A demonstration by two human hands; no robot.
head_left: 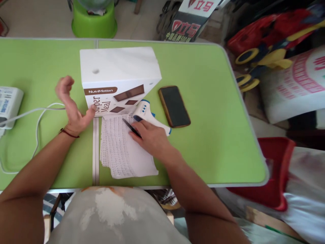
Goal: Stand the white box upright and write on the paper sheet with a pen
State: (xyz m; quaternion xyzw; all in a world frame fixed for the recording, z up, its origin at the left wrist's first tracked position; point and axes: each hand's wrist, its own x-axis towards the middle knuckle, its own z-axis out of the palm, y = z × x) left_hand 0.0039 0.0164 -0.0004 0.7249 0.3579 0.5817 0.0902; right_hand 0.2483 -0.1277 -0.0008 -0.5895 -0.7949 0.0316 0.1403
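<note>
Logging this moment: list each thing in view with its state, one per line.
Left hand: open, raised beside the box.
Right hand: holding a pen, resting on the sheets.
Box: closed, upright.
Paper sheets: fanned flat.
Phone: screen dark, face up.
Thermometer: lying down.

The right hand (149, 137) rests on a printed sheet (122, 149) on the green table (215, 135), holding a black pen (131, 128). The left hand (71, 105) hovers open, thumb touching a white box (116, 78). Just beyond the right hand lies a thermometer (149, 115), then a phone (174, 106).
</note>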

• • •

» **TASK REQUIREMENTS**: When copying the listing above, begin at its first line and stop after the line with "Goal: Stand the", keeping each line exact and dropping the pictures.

» **RESPONSE BOX**:
A demonstration by two human hands; no robot.
head_left: 
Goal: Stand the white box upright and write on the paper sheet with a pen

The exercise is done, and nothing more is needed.